A história explode à quentura de acontecimentos incomuns e inquietantes: os grandes cientistas do mundo estão em estado de perplexidade, com gráficos e cálculos canibalizando uns aos outros. As contas não somam, os satélites flutuam em negação; há algo de errado com a Ciência. A pontinha do grande iceberg está na premissa de O Problema dos 3 Corpos, livro do chinês Cixin Liu, transformado em série pelos criadores de Game of Thrones.
Alguns anos (e muitos traumas) depois do fim da série da HBO, David Benioff e D. B. Weiss unem forças a Alexander Woo (de True Blood), desta vez sob nova direção. Na Netflix, o premiado romance de ficção científica é observado com cautela e maravilhamento. No elenco, um grupo diverso de intelectuais e nerds tenta, em vão, dar razão aos problemas essencialmente matemáticos da atualidade.
Alguns pobres coitados enxergam uma espécie de alucinação visual, com um relógio pré-datando as horas, minutos e segundo para tragédias pessoais. Contra o tempo, a especialista na novíssima tecnologia de nanofibras Auggie Salazar (Eiza González) sofre com o cronômetro maldito, e recorre aos amigos que fez na faculdade de Oxford. Agora, com todos adultos, enlutados e imersos nas realidades individuais, eles tem de trabalhar em harmonia com um investigador e seu chefe, interessados no que há além da percepção mundana.
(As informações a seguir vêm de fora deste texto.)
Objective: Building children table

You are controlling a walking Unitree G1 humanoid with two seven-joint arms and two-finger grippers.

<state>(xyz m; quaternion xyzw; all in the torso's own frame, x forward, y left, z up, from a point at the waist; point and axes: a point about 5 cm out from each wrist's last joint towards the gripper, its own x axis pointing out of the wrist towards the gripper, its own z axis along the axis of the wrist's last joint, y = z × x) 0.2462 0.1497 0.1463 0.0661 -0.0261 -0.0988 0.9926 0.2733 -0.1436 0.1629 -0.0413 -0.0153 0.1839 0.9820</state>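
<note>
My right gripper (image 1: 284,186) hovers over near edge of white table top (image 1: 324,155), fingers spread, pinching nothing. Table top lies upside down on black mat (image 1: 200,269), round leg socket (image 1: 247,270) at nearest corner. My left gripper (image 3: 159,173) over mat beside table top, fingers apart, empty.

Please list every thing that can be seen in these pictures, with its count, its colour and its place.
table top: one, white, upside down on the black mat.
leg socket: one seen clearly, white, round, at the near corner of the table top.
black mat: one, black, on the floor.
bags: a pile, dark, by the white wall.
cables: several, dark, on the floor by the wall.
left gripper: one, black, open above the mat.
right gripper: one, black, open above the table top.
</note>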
A galera é gente boa: Saul Durand (Jovan Adepo) gosta de uma noitada tanto quanto de questões cibernéticas; Jin Cheng (Jess Hong) é pé no chão e extremamente prática; Will Downing (Alex Sharp) não deixou que a carreira acadêmica diminuísse sua paixão pela vida; e até o mimado e endinheirado Jack Rooney (John Bradley) esbanja simpatia. Cada qual em seu galho, o grupo atua frente a mortes inesperadas, fanatismo religioso, uma aula de ciências simplificada, uma pitada do pragmatismo terrestre de Dark e a certeza de que o pior está por vir.
São quatro os diretores encarregados de dar vida à 3 Body Problem, em uma temporada inicial de oito capítulos desarmônicos quando a régua é a construção de mistério e a sustentação dos fios narrativos. A trilha fantástica de Ramin Djawadi embala cada sequência, por mais caótica ou contemplativa que seja. O começo carrega a marca gênese e polêmica da produção, na mistura do sci-fi com elementos do governo comunista que sufocou a China depois da Segunda Guerra.
Na parcela ambientada nos anos 60, a jovem Ye Wenjie (a vencedora do Gotham, Zine Tseng) perde o pai para o regime, a mãe para a doutrina, e a fé com a humanidade. De encontro a um americano com ideias para lá de revolucionárias, ela convida o perigo para entrar. Envelhecida na amargura do passado, sua versão atual é papel de Rosalind Chao, uma atriz introduzida na série na chave do mistério e que parte para a desilusão inerente ao processo de amadurecimento. Idem para a própria produção, que blefa e revela indisciplina.
Afinal, com o videogame misterioso que parece treinar os cientistas para o que está no horizonte, e toda a conspiração enquadrada pelas pistas descobertas por Da Shi (Benedict Wong), era de se pensar que O Problema dos 3 Corpos seguraria as pontas e só falasse com propriedade e materialidade dos alienígenas que assombram a Terra lá pelas horas finais. Nada disso. Com a largada queimada antes da série alcançar metade de sua vida útil, é involuntário que a paciência da audiência se esvaia com a mesma agilidade.
O que fica no lugar é o carisma de um elenco selecionado à perfeição (obrigado, Nina Gold), com espaço para um sádico Liam Cunningham, em mais um dos casos onde os atores de Westeros seguiram os mestres e vieram brincar de contas e previsões. Há medo e pesar, mas o roteiro desliza em timing e em alicerce, já que a ameaça extraterrestre tem data muito longínqua para chegar aos personagens. Questões sobre mortalidade e legalidade estão presentes na eterna mastigação dos personagens, em arcos pouco resolutos e, pior ainda, anti climáticos.
Caindo de gaiato na categoria de Melhor Drama do Emmy 2024, a série não conquistou menções para direção, roteiro ou mesmo alguns de seus vários candidatos em atuação. Foram outras 5 lembranças, todas técnicas: Montagem, Edição de Som, Mixagem de Som, Fotografia e Design de Abertura. Judgment Day, o episódio 5, foi a submissão da Netflix, que também emplacou The Crown na luta pelo troféu da categoria. Com a promessa de retornar para “mais episódios”, O Problema dos 3 Corpos compensa em carisma o que sente falta em sagacidade.